In this guest post, Google Australia’s director of marketing, Aisling Finch, is just back from Melbourne’s inaugural VidCon event and says these are her top takeouts from the standout video event…
More than 600 creators, six thousand fans, hundreds of savvy brands and a whole lot of video – Australia’s first-ever VidCon was held in Melbourne last weekend.
VidCon is a celebration of content and culture of online video. It started in the US back in 2010 but last weekend in Melbourne was its debut for Asia-Pacific. Online video is where culture is happening – and nothing brings this to life like the thousands of eager fans lining up to meet their favourite YouTube Creators.
From the fabulous Gigi Gorgeous, entertainer and transgender rights campaigner, to Australian beauty and lifestyle creator Wengie, who has more than eight million subscribers and one of the fastest growing channels in the world.
Vidcon brings together of the entire ecosystem – community, Creators and industry. From a marketers perspective, this confluence of content, culture and creativity is powerful. It has even been said that VidCon is worth skipping Cannes for.
Here are my three main takeaways.
- Audiences are crazy about online video!
We know the data…..but it’s not until you hear the screaming fans at Vidcon that you realise how much we love our online video stars.
More than 14 million Australians adults 18-plus visit YouTube every month (Nielsen).
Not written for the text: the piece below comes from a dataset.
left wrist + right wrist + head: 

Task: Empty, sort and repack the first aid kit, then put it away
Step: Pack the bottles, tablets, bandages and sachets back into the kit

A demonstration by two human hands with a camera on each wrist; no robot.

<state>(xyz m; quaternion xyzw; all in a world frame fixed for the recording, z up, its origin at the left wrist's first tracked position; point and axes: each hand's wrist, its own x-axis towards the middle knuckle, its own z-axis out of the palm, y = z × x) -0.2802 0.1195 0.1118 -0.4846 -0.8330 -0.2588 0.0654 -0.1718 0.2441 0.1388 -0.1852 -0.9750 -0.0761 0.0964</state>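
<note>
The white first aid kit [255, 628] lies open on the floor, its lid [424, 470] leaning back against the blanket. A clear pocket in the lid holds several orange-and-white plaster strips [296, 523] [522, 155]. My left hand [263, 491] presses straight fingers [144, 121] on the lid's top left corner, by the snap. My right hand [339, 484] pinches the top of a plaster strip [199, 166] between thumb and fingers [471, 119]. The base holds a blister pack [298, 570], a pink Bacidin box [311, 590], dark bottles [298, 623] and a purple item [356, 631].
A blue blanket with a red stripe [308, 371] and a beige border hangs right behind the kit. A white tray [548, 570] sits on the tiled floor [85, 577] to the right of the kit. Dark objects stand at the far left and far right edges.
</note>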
This scale is impressive but when you see them up close and personal, you realise how “leant-in” and personally connected people are.
Whether they’re tuning in for Lauren Curtis’ beauty tips or watching their favourite Carpool Karaoke episode, Australians are spending more than 19 hours a month on YouTube (Nielsen).
- Creators have authentic two way connections with their audiences
Online video allows a two way interaction. Audiences have close relationships with YouTube Creators – individuals who produce video content for the YouTube platform and tell stories online that everyone can watch.
Fans talk about creators like they are talking about their friends – their good friends who happen to be famous. The level of connection is unique. Their fans know the creators intimately, and the creators actually welcome the interaction rather than hiding behind a rope or security. There is a rawness and an intimacy. The creators also speak highly of their audience, and about drawing creative inspiration from them.
And Australian creators are punching above their weight internationally… there are now more than 60 Australian YouTube Creators you with over one million subscribers.
- Opportunities for brands have never been greater
We saw many of Australia’s leading brands taking part in the VidCon industry track, using this event to connect with the creators their audiences love. Speaking to creators and fans at VidCon, it’s clear there are some great partnerships with brands underway. But there is more untapped potential.
These creators are connecting with audiences and telling a story in ways that viewers want it told. VidCon provides a chance to see this up close and see how they can work with brands.
YouTube Creators have a clear identity, purpose and audience – much like a brand. Creators have their own brand and are personally invested.
Take for example acapella musician Mike Tompkins, who became a YouTube sensation and has now worked with some of the biggest brands in the world, such as Disney, Universal and Pepsi to create innovative content and help them reach the audiences that matter.
Many savvy brands are already taking advantage. If you aren’t hiring bright minds who know this world then you are missing out, and you won’t get it. A number of savvy brands were there over the weekend speaking to these creators about how they can work together – something I think we’ll see more and more of over time.
For me and many other marketers VidCon was an “aha” moment, bringing to life the data points and insights we hear every day. We know Aussies are watching more video online but seeing the lines of excited fans reminded me with this actually means. Online video isn’t just the future, it’s already here.